By Virginie Grognou (AFP)

MADRID — Cash-strapped Spaniards are pulling their hair out over the economic crisis -- literally.


Photo: AFP

Faced with the country's deep recession and soaring unemployment, many women are selling off their locks to pay the bills.

And Justino Delgado, who exports natural hair for wigs and extensions, couldn't be happier.

He began his business 50 years ago, going from village to village to collect hair from women, before he started importing much of it from Asia, mainly from India and China.

But for the past several months women have been showing up at his warehouse near Madrid in growing numbers.

"A lot of women come to sell their hair, just this morning a young woman with a ponytail came in and we bought it from her," he said.

"It's worth between 50 and 150 euros (75 and 220 dollars). There are some women who have a lot of hair, and as the price depends on the length and the weight, they can get well paid for it," he said.

But he has some conditions: the hair must be more than 40 centimetres (16 inches) long and have never been coloured.

Sometimes "pony tails have been kept for months in a drawer after being cut off at the hairdressers, but are still good quality," said Yolanda, one of his daughters who works at this family business employing about 30 people.

The trend has been particularly good for Delgado as "European hair is finer and very sought after, and sells for more than Asian hair for example," which is thicker.

He has about 90 tonnes of blond, brown and red braided locks spread out on a vast floor at the warehouse.

He now exports about 80 percent of the production, mainly to the rest of Europe and to the United States.

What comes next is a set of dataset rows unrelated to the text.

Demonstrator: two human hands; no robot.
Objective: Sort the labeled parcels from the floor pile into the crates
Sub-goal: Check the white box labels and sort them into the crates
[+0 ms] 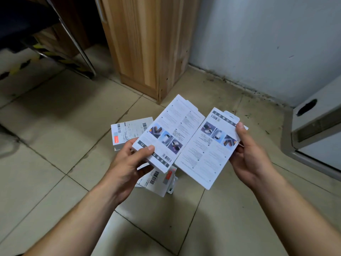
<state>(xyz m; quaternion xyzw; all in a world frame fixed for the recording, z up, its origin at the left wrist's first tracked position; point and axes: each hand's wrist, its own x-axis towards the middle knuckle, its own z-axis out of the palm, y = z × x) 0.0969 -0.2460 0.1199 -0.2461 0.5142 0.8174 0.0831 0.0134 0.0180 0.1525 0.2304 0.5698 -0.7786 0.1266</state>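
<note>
Parcels fill both hands. The left parcel (169, 130) is a flat white box with small pictures and tiny print on the side facing up. The left hand (127, 163) pinches it at its near left corner. The thumb (145, 150) lies on top and the other fingers curl under it, where I cannot see them.

The right parcel (204, 150) looks the same, but it is turned the other way round. The right hand (251, 156) grips it by its far right edge. That thumb (240, 128) presses on top beside the hang tab, and the fingers wrap behind the box. The two boxes are held up side by side over the floor. Their inner edges come very close, and I cannot tell if they touch.

Two more white boxes lie on the tiled floor (55, 163). The far floor box (129, 130) peeks out to the left of the left parcel, with bar codes and an orange patch. The near floor box (156, 180) sits under the left parcel, and it also shows a bar code and an orange patch.

Farther away stands a wooden cabinet (147, 43). A grey wall (267, 34) is on the right. A metal chair leg (73, 37) slants at the far left. A white bin with a round hole (317, 115) sits at the right edge.
</note>
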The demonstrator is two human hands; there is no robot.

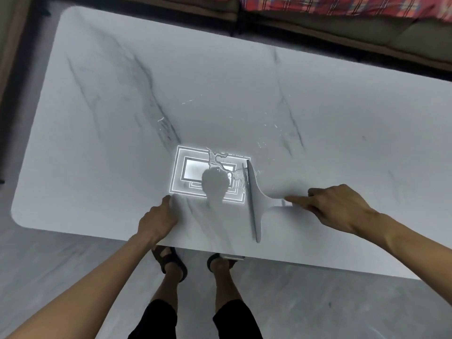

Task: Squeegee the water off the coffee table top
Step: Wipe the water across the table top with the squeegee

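Nearest, two feet in dark sandals [171,264] stand on the grey floor [318,309], toes tucked just under the near edge of the coffee table top [97,143]. That near edge runs slightly downhill to the right, with a rounded corner at the near left. The left hand [156,220] rests on the marble just inside the near edge, fingers loosely together and flat, holding nothing. To its right the right hand [340,206] is closed around the handle of the pale squeegee [253,201], forefinger stretched along the handle toward the blade. The blade stands nearly square to the near edge, its near tip just short of that edge, its far tip touching the water [220,161]. The water is a thin branching puddle near the middle of the top, lying over the bright rectangular reflection of a ceiling light [181,172], with scattered droplets farther off to the right. Left of the blade the marble lies bare out to the left edge, and beyond the puddle it lies bare to the far edge. Past the far edge a dark strip of floor separates the table from a sofa [342,33] with a red plaid cloth [330,4] over it
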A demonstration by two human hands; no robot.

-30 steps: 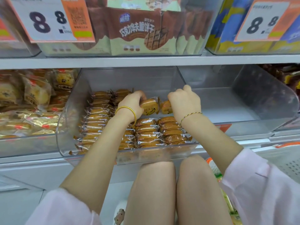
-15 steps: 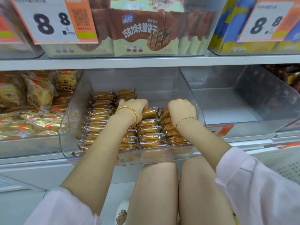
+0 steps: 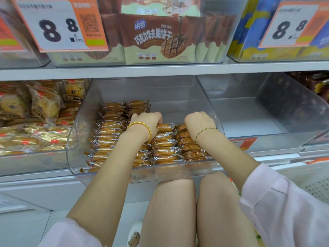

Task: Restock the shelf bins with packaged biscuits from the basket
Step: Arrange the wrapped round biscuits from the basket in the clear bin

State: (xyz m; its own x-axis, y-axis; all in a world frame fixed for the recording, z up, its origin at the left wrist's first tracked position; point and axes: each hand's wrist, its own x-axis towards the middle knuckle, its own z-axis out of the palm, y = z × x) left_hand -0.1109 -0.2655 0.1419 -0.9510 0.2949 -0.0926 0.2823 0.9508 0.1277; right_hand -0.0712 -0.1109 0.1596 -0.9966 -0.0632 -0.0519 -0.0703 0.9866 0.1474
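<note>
A clear plastic shelf bin (image 3: 76,139) on the middle shelf holds rows of small brown biscuit packs (image 3: 165,150) standing on edge. Both my hands are inside it. My left hand (image 3: 148,120), with a yellow bangle at the wrist, curls its fingers over the top of a biscuit pack (image 3: 164,127) at the back of the middle row. My right hand (image 3: 199,122), with a thin braided bracelet, curls over another pack (image 3: 181,128) at the back of the right row. The basket is almost wholly hidden behind my right sleeve.
To the right stands an empty clear bin (image 3: 267,111). On the left, a bin of gold-wrapped pastries (image 3: 35,122). The shelf above carries chocolate wafer packs (image 3: 156,38), blue-yellow packs and two 8.8 price tags (image 3: 58,27). My bare knees (image 3: 178,193) sit just below the bin.
Both hands have come down and toward me, lowering the two packs from above the rows onto the back ends of the middle and right rows.
</note>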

His business has also benefited from the growing fashion among young women for hair extensions, in which strands of hair are attached to a person's natural hair.

Before being sold, the hair must first be washed several times. Then some of it is coloured by "secret machines which have been specially adapted for us by an engineer," said Delgado, who bars visitors from even seeing the machines.

It is then dried, carefully combed and then braided.

The company has tried to adapt to the needs of its clients.

"Countries in northern Europe for example are looking for particular colours," said Yolanda.

Germans prefer the light chestnut colour, which is less common in Spain, she said.